“FORCE” visits SPSCC, educates to end rape culture

FORCE: Upsetting Rape Culture, an activist group dedicated to changing modern rape culture came to South Puget Sound Community College to do a consent workshop in May.

During the presentation, the co-founders of FORCE Rebecca Nagle and Hannah Brancato discussed what rape culture and consent are.

FORCE’s website definition of rape culture states, “In a rape culture, people are surrounded with images, language, laws, and other everyday phenomena that validate and perpetuate rape.”

The presenters discussed consent as a rape prevention tool. They said discussion of sexual boundaries and preferences is crucial to having healthy sex and preventing sex without consent.

According to Nagle, FORCE works to promote consent as well as giving voices to survivors of rape. Nagle said, “Dismantling rape is a two-sided approach of giving survivors the space they need to heal and be respected, and promoting consent as a counterculture to rape culture.”

During the presentation, FORCE discussed their past and future work in rape prevention and consent.

The most famous of FORCE’s work so far has been its satirical Victoria’s Secret “Pink Loves Consent” campaign. “Pink Loves Consent” was a false Victoria’s Secret website promoting consent-themed panties.
The consent-themed panties had sayings such as “No Means No,” “Ask First,” and “Lets Talk About Sex” written on them. FORCE’s presenters drew attention to the differences between their underwear that said “No Means No,” and the underwear that Victoria’s Secret sells saying “No Peeking.”

FORCE’s presenters said the underwear Victoria’s Secret sells promotes rape culture.

FORCE has also made temporary monuments to rape survivors and has projected survivors’ stories across the U.S. Capitol Building.

Student Cameron Cumberland said he liked the presentation by FORCE, and found the “Pink Loves Consent” campaign to be interesting.

Student Kayla Perez said she was grateful to FORCE for coming to the college. Perez said, “It’s a necessary and thoughtful conversation our campus needs to have.”

Perez said she appreciated the “Pink Loves Consent” campaign as well. “It drew importance to the idea that ‘no’ is a word that needs to be used when setting boundaries, not when being coy. That’s when people learn not to take it seriously.”

There was an art activity and photoshoot during the workshop.

The art activity consisted of students making consent-themed shirts. Students used stencils to add consent-themed sayings to the shirts.

FORCE photographed students for its “This is Consent” project. Students were given whiteboards to write their personal definition of consent, then they were photographed holding these signs.

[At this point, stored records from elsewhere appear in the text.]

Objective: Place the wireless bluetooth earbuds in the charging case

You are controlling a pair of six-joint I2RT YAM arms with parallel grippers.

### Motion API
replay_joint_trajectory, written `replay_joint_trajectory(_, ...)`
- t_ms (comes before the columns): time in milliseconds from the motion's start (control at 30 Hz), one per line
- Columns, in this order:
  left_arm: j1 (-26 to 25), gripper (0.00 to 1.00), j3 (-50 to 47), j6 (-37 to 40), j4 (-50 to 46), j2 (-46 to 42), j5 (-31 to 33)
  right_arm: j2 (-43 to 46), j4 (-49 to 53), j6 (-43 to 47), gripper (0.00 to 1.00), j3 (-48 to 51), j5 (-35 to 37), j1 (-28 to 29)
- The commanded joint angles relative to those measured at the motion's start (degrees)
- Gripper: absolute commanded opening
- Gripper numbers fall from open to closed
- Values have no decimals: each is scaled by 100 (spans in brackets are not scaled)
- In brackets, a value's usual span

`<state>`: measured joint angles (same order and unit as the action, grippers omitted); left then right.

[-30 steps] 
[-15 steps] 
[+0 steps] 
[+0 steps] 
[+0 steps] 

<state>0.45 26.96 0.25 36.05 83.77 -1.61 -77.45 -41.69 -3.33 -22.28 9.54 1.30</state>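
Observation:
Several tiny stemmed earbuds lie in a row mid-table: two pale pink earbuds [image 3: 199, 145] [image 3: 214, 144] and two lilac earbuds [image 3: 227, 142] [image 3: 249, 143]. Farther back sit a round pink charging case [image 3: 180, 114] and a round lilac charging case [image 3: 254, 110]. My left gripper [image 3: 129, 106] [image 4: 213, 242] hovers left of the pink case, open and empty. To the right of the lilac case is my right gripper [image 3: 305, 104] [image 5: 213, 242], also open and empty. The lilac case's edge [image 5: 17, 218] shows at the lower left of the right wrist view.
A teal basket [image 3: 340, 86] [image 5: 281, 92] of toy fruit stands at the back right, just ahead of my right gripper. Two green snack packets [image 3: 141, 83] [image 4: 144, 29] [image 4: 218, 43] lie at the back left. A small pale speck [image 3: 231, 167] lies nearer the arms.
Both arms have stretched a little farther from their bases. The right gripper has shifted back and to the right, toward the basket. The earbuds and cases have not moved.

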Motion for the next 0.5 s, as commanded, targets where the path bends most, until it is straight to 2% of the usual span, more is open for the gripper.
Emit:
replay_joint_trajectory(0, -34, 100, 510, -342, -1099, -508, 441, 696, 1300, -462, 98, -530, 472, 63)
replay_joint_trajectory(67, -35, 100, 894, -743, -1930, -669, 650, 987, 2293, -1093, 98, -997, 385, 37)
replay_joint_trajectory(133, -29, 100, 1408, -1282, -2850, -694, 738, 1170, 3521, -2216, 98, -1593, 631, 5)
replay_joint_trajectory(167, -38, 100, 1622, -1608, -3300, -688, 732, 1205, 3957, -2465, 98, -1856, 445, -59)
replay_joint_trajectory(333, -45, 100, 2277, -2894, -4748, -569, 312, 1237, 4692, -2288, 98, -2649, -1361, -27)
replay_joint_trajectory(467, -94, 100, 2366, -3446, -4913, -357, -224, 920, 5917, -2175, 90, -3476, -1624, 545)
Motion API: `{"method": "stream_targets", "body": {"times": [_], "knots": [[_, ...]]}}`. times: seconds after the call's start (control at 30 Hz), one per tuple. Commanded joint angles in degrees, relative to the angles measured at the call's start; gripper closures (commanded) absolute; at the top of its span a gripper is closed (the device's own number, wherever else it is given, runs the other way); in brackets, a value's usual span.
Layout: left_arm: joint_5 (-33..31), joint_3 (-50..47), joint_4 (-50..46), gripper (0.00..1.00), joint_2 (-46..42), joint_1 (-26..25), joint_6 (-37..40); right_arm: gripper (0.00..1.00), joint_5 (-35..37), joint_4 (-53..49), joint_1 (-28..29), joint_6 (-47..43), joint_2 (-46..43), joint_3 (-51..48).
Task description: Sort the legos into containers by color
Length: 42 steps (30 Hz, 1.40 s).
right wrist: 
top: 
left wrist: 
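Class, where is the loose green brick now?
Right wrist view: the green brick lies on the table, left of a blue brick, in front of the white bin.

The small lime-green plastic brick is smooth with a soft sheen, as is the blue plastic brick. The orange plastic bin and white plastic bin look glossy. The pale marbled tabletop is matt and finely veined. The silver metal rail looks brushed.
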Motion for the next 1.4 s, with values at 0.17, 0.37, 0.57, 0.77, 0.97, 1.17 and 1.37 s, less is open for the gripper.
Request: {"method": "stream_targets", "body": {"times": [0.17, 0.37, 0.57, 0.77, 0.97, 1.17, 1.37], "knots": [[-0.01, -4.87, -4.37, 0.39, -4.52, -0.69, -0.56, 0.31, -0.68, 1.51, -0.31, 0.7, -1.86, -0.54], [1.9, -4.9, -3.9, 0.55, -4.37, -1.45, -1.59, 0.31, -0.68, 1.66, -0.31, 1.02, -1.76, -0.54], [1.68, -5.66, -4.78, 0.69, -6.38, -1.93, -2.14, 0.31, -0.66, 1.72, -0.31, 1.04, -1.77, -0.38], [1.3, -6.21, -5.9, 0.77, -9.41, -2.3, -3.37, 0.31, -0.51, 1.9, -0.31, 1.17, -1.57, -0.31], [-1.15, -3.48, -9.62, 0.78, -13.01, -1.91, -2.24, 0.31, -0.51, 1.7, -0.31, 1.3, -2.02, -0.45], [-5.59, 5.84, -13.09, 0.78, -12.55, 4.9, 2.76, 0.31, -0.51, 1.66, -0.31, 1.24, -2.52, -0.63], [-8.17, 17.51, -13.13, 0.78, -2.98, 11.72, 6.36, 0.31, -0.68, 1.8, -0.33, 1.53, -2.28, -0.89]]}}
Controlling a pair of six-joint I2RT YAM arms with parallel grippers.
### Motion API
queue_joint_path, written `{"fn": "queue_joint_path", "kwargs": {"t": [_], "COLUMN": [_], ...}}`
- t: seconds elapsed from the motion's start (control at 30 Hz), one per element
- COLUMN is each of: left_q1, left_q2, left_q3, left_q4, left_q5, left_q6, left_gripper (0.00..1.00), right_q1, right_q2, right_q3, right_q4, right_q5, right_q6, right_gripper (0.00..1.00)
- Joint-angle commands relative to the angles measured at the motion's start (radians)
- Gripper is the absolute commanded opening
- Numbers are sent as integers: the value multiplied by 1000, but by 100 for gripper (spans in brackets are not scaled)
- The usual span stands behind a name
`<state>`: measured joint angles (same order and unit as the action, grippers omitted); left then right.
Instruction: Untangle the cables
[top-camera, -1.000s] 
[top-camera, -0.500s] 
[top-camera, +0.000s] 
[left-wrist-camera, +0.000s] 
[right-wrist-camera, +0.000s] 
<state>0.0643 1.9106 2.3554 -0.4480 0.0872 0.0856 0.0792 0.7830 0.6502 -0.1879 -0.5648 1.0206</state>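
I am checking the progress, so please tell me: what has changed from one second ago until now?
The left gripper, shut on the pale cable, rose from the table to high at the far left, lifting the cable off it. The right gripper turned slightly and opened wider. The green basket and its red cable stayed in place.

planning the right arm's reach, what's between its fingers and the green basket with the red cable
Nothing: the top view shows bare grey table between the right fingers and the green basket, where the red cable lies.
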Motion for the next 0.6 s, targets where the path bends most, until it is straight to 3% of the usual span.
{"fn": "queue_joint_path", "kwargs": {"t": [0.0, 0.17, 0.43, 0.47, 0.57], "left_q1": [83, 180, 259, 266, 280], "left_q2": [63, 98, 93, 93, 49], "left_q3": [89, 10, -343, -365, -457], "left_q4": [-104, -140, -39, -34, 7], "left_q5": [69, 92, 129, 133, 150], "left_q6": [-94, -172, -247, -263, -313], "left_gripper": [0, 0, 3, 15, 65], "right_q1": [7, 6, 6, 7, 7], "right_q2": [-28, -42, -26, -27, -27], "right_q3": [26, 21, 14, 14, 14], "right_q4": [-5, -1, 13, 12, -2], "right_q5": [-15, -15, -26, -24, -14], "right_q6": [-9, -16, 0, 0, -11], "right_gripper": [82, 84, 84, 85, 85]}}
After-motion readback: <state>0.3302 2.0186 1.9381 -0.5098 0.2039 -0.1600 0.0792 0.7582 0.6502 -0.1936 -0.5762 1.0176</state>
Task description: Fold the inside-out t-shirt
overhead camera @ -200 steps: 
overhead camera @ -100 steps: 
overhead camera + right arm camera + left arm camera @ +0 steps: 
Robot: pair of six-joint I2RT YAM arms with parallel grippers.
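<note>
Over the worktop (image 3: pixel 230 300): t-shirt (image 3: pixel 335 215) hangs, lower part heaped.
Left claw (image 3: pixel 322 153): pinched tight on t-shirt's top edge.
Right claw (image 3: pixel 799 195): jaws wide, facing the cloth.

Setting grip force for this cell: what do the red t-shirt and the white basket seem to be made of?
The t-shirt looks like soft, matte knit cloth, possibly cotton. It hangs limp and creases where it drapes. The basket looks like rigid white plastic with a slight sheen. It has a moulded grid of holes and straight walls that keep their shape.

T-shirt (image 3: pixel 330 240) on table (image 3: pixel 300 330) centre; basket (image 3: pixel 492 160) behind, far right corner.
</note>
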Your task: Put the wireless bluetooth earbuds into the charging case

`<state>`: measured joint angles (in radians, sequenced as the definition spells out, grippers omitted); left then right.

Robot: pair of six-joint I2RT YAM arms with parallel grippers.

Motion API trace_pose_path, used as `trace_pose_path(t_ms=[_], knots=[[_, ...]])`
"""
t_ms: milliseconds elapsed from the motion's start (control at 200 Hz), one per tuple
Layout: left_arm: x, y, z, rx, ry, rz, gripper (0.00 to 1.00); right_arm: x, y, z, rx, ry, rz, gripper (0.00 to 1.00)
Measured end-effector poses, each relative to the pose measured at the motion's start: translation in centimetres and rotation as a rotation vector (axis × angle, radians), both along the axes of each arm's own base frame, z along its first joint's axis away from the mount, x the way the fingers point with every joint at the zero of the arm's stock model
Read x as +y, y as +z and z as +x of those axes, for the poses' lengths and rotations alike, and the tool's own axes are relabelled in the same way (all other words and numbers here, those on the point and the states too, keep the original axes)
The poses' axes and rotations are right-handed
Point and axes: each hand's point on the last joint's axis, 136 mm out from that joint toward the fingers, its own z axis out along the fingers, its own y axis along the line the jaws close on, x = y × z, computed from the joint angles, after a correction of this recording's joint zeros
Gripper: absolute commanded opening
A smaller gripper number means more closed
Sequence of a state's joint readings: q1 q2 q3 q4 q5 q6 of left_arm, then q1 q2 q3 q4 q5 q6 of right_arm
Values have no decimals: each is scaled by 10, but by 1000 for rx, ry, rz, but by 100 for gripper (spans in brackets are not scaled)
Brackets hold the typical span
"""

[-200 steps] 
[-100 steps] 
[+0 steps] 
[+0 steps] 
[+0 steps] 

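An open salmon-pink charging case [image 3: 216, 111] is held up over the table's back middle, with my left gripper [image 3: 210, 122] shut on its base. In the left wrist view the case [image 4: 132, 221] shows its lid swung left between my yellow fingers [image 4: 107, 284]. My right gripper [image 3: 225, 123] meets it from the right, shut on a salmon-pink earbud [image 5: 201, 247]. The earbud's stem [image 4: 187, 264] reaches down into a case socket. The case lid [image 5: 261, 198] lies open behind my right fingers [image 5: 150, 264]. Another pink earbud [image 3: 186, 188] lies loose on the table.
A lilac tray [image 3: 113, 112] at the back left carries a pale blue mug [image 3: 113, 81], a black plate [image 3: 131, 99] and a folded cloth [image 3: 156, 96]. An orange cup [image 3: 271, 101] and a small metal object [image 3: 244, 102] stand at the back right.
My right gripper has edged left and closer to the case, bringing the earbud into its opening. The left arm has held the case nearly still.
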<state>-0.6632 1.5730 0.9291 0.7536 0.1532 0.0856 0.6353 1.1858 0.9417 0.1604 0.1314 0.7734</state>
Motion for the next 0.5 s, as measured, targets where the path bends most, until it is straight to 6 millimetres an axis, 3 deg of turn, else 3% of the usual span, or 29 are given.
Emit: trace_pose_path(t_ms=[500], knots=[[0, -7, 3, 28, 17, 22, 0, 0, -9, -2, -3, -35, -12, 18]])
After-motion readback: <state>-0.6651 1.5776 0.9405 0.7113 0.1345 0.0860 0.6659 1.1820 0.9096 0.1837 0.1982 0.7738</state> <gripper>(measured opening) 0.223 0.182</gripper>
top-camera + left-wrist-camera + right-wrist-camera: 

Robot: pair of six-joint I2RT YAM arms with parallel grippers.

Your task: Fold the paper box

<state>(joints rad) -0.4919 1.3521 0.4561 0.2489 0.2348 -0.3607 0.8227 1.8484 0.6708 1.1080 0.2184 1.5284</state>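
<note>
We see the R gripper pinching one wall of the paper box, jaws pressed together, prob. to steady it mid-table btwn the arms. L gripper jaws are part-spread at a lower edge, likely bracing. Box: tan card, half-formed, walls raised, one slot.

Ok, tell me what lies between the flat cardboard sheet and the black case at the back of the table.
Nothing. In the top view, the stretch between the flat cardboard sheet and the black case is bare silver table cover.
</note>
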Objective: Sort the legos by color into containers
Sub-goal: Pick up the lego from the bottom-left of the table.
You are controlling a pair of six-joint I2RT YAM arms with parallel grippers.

The event was organized by South Puget Sound Community College student Rebekah Hutson. She said she organized the event primarily in response to the Ohio Rape Case. Hutson said she decided to bring attention to this problem since it is “swept under the rug a lot.”

Hutson said she had been familiar with the “Pink Loves Consent” campaign and found out FORCE had organized it after contacting the organization.

Hutson said, “We live in a society that teaches women not to get raped, rather than teach people not to rape.”

FORCE has done workshops at other colleges in the past.

Brancato said having people engage in an art project such as making shirts helps people be less fearful of discussing issues such as rape culture.

Brancato said FORCE is currently working on a kickstarter campaign for its upcoming Monument Project. FORCE will be making a giant picnic blanket installation as a monument to survivors of rape and abuse at the national mall this summer, said Brancato.